Hoje, estou consciente de que o meu corpo já não é o que era, mas, não tenho a certeza se, quando for mais velho, vou ter essa noção. Os sentidos podem enganar-me e levar-me a uma confusão, que eu espero que me afete o menos possível.

Não vou ouvir o zumbido de uma mosca como ouço agora. Não vou ver com tanta nitidez a cara dos meus netos. Vou caminhar, seguramente, com menos agilidade, e posso até não vir a saber em que local devo caminhar. No entanto, o que menos queria que me acontecesse era morrer atropelado, tristemente jogado para o meio de uma rua suja.

Vou demorar mais tempo a reagir. Vai ser mais difícil movimentar-me. Vai ser difícil evitar os carros mal estacionados em cima do passeio, e, para os contornar, talvez tenha que passar pela estrada. Não sei se me vou lembrar sempre de usar as passadeiras, mas espero lembrar-me de as utilizar sempre que não estejam ocupadas por um carro mal estacionado, uma moto atravessada ou um camião em plena descarga.

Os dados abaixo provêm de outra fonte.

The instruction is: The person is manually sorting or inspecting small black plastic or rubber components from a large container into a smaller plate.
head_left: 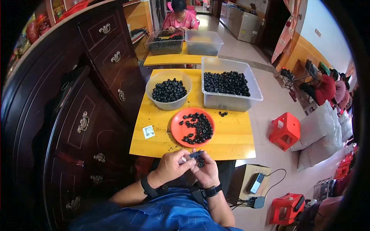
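Note:
My left hand [172, 166] is closed around a small tool with a pale grey end [182, 160]. A dark flat strip [195, 154] lies between my two hands; I cannot tell whether it belongs to the tool. Palm up, my right hand [206, 169] curls around several small black ring-shaped parts [200, 162]. Both hands meet at the near edge of the yellow table [235, 138]. Just beyond them a red plate [178, 135] carries many of the same black parts, mostly toward its right side.
A round translucent tub [150, 92] and a clear rectangular bin [231, 101] hold more black parts. Two loose pieces [223, 114] and a white label card [148, 132] lie on the table. Dark drawers [100, 134] stand left; a red stool [285, 131] stands right. Another person sits opposite.

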Available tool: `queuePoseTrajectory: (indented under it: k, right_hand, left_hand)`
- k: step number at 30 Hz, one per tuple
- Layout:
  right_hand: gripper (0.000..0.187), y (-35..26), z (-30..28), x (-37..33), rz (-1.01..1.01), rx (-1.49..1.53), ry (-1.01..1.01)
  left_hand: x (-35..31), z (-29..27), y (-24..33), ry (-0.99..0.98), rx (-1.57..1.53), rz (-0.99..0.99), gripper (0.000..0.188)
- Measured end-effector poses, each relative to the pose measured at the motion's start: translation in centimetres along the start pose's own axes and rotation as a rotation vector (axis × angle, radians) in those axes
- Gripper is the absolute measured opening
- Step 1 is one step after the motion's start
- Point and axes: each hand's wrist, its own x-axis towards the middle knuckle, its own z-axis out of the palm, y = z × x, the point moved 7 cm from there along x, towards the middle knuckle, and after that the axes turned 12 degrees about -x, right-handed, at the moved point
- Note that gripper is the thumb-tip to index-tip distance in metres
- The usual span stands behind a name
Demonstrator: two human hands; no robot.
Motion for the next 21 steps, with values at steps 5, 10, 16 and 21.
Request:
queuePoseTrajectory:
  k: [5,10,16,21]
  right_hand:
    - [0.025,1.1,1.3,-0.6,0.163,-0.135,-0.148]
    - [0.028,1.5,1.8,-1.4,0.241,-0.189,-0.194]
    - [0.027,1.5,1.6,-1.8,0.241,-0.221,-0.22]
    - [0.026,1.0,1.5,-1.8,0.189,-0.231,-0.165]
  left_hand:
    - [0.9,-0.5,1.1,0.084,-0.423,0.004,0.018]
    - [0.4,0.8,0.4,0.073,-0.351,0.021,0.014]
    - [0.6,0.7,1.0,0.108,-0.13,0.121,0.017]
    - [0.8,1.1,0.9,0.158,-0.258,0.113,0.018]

Espero ainda poder perceber o funcionamento dos semáforos, mas não sei se, chegada a altura, serei capaz de o fazer. Espero que os outros possam perdoar os meus erros, tal como eu tentarei perdoar os que eles cometam.

Há quem diga que quando eu for idoso vão haver muitas pessoas da mesma faixa etária que a minha. Que os progressos da medicina nos vão ajudar a viver mais e melhor, e que a minha independência e mobilidade estão praticamente garantidas. É precisamente por isso que não me parece razoável que a conduta de uma pessoa ao volante possa acabar com a minha vida, de forma abrupta.

Quando eu for mais velho, também tu serás mais velho. E, certamente, também não vais querer morrer atropelado.